** Problem statement **
Copy the data exactly from the line that contains "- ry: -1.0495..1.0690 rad" through the line that contains "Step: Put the", keeping both end lines and leaving out everything else.

** Provided records **

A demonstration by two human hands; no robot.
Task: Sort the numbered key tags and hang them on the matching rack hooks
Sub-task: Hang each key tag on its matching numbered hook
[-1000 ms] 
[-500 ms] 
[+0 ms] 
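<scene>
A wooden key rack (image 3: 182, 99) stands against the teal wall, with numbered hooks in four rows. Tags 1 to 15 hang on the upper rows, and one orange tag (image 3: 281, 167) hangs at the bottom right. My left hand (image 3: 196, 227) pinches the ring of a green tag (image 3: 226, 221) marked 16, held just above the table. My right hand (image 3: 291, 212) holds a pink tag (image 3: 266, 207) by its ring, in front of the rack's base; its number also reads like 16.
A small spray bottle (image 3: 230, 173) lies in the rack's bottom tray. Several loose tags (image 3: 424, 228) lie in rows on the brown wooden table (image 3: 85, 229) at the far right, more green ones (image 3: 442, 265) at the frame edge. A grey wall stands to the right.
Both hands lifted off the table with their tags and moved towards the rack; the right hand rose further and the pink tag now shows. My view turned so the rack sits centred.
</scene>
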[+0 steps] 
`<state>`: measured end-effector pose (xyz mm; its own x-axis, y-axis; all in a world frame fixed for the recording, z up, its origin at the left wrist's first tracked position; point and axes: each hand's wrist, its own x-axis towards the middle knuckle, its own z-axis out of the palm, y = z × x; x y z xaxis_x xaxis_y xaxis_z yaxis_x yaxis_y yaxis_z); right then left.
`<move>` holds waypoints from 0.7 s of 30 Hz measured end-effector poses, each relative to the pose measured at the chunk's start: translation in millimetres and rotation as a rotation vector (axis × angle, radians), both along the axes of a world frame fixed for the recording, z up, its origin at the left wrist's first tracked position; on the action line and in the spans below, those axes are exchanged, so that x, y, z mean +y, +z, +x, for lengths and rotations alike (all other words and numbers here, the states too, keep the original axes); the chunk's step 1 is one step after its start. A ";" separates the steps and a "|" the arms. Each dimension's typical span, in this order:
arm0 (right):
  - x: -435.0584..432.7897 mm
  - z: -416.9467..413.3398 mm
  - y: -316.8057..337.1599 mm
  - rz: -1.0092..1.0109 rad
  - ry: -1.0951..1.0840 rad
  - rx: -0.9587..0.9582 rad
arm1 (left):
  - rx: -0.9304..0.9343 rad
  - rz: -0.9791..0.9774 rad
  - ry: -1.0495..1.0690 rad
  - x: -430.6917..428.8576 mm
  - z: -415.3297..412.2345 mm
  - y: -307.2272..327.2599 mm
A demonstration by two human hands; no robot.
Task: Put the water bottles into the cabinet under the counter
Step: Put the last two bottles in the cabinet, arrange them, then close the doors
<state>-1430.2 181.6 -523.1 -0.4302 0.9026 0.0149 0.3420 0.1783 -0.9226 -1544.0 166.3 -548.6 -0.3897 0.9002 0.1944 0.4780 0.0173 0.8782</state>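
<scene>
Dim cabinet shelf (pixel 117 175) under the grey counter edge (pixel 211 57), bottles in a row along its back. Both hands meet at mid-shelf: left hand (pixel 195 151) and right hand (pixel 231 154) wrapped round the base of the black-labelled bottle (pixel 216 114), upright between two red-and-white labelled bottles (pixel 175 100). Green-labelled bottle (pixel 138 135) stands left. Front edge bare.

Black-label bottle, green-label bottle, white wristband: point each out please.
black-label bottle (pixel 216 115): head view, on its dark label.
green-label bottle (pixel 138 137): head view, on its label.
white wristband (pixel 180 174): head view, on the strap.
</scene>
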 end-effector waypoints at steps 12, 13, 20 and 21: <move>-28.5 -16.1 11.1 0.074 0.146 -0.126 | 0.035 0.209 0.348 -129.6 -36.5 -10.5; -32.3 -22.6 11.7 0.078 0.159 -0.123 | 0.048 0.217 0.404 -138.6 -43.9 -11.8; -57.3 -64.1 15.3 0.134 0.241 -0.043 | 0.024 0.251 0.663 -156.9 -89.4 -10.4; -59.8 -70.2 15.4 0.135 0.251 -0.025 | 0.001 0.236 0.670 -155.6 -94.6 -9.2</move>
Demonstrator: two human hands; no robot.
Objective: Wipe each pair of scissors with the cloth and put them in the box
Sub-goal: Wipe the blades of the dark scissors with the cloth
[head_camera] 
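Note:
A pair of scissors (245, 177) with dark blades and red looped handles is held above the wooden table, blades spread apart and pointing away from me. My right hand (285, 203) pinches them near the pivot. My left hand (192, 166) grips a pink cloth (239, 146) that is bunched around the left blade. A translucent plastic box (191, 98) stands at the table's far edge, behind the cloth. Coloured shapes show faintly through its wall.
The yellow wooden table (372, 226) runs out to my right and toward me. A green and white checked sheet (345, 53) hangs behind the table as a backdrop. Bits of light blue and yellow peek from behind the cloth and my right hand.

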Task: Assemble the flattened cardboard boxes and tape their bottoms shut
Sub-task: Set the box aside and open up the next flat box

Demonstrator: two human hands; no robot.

** Task output **
  - ry: -1.0495..1.0690 rad
  - x: -430.6917..428.8576 mm
  - z: -415.3297..412.2345 mm
  - y: -307.2272..327.2599 mm
A demonstration by two human hands; no robot.
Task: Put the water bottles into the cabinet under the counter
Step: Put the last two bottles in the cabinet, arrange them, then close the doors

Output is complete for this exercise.